-- Work task --
Reproduce nothing but the closing run of lines: the line with "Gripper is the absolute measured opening" and each line that follows it to the end of the data.

-- Data segment --
%%

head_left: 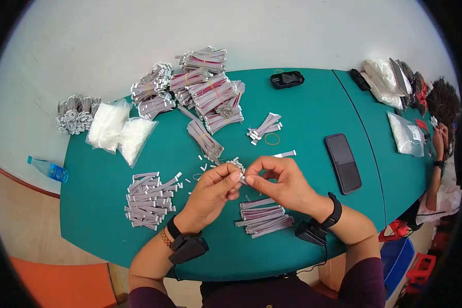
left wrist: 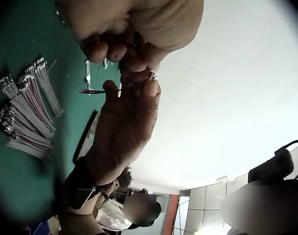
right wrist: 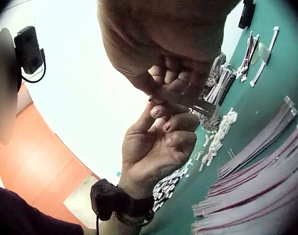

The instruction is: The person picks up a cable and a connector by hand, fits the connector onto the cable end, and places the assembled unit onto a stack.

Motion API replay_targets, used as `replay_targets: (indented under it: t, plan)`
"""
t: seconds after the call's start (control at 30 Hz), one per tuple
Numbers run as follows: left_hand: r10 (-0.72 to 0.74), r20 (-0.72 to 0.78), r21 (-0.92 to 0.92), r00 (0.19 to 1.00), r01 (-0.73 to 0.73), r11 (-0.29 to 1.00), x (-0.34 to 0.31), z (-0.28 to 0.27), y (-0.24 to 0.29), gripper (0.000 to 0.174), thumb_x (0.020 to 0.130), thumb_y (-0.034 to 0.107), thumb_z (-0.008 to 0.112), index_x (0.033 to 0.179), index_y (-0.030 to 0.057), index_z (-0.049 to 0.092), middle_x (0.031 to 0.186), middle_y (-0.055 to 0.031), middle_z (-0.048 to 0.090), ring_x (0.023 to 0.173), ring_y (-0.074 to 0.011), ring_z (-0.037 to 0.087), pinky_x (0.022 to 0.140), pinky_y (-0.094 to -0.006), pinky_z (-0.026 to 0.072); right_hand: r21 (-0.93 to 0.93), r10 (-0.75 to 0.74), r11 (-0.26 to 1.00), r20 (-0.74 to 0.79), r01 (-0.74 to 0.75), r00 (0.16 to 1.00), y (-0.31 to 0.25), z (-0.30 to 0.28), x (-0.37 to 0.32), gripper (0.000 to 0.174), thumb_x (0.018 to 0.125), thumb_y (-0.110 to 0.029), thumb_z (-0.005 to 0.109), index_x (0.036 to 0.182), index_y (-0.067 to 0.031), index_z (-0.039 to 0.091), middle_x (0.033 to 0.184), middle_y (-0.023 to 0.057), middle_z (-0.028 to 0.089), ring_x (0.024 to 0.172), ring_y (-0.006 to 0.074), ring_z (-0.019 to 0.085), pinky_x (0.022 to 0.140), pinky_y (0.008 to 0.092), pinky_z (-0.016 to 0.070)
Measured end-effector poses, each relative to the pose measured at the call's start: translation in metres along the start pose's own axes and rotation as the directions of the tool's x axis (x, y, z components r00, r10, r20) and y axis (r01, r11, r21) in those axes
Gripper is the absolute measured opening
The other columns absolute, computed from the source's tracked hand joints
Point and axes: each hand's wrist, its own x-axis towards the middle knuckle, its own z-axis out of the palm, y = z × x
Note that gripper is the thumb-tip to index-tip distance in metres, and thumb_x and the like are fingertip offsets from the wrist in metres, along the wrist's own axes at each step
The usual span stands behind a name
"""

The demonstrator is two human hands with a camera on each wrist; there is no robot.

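Both hands meet over the middle of the table in the head view. The left hand [head_left: 213, 191] pinches a small white connector [head_left: 242, 178] between thumb and index finger. From the other side the right hand [head_left: 282, 183] pinches at the same piece, its thumb and fingertip beside the connector. In the right wrist view a flat grey cable [right wrist: 200, 104] runs out from under the right hand. Below the hands lies a row of grey and dark red ribbon cables [head_left: 264, 218]; small white connectors [right wrist: 220, 139] lie loose nearby.
A pile of white-ended cables [head_left: 151, 200] lies at the left, with bundled cables [head_left: 210, 95] at the back. White-filled bags [head_left: 108, 126] and a bottle [head_left: 49, 168] stand left. A phone [head_left: 343, 163] and a black case [head_left: 287, 79] lie right. Another person's arm [head_left: 436, 174] shows far right.
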Motion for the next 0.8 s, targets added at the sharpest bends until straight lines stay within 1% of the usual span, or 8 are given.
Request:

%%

-- Solved exercise --
Gripper is the absolute measured opening
The other columns absolute, computed from the source's tracked hand joints
Point and axes: each hand's wrist, its own x-axis towards the middle knuckle, its own z-axis out of the palm, y = z × x
Note that gripper is the thumb-tip to index-tip distance in metres, and thumb_x and the like are fingertip offsets from the wrist in metres, along the wrist's own axes at each step
The usual span stands behind a name
"""

The demonstrator is two human hands with a camera on each wrist; there is no robot.

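Both hands meet over the middle of the table in the head view. The left hand [head_left: 213, 191] pinches a small white connector [head_left: 242, 178] between thumb and index finger. From the other side the right hand [head_left: 282, 183] pinches at the same piece, its thumb and fingertip beside the connector. In the right wrist view a flat grey cable [right wrist: 200, 104] runs out from under the right hand. Below the hands lies a row of grey and dark red ribbon cables [head_left: 264, 218]; small white connectors [right wrist: 220, 139] lie loose nearby.
A pile of white-ended cables [head_left: 151, 200] lies at the left, with bundled cables [head_left: 210, 95] at the back. White-filled bags [head_left: 108, 126] and a bottle [head_left: 49, 168] stand left. A phone [head_left: 343, 163] and a black case [head_left: 287, 79] lie right. Another person's arm [head_left: 436, 174] shows far right.
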Motion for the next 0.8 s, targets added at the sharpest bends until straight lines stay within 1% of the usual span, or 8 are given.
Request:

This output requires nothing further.